WORDS Michael Hilton IMAGES Filip Okopny
When Tomek of Jasin Motorcycles dives into a build, he doesn’t take shortcuts. He commits to quality work and exercises meticulous attention-to-detail, and this Honda—his so-called “Barrel of Death”—is a testament to that.
Combing classified websites in his home country of Poland, Tomek came across this 1978 Honda CB400, bought it, and began disassembling the bike “right down to the very last screw.” Tomek wanted a bike with simple, clean, retro style. He stresses that one of the most important parts of a build is getting the frame worked into the proper proportions; it’s critical that the dimensions be exact, according to Tomek. When we ask him what his formula is, he answers with a wry smile: “That’s my little mystery.”

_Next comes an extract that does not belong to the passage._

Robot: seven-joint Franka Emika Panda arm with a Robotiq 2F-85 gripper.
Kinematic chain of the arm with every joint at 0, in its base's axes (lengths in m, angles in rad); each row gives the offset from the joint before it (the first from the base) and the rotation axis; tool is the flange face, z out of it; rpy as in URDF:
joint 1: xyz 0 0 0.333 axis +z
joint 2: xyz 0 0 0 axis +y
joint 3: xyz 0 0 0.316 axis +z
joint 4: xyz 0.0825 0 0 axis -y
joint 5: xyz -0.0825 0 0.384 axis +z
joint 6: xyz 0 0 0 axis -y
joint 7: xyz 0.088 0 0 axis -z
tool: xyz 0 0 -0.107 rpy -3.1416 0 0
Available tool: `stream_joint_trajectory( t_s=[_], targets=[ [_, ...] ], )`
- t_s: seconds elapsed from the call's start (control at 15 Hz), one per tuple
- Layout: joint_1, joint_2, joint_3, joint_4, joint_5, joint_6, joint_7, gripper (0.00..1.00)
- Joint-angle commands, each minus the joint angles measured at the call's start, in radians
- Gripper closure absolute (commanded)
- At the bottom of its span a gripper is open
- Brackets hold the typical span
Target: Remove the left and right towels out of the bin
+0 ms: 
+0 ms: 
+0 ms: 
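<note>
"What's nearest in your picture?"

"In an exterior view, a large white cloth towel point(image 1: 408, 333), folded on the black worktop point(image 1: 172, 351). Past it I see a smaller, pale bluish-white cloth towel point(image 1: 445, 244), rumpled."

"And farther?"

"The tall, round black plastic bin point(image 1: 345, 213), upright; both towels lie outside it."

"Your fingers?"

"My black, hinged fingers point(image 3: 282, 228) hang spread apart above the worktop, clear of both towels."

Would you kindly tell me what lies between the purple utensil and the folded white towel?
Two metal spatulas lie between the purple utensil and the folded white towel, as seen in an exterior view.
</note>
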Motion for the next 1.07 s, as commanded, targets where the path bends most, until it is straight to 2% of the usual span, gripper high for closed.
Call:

Tomek fabricated a lot of parts himself, like the seat, aluminum side fairings, short exhausts, and rear fender. He replaced the original fuel tank with a vintage motocross tank but kept the original brakes and wheels, which are now wrapped with new Shinko tires. He did all of the paintwork himself but outsourced the leatherwork, which is finished with striking red thread. The gauges, grips, and lights all speak to the vintage style Tomek strived for.
He tells us he’s very happy with how this CB400 turned out. It’s exactly what he envisioned. While the CB400 isn’t a fast bike, Tomek says it’s now much lighter than it once was, so it handles well and is a lot of fun to ride. We ask him about the bike’s ominous name, and he says that when he first saw the complete build, he thought, “It looks like a vintage barrel of death... know what I mean?” We're not sure, Tomek, but like it anyway.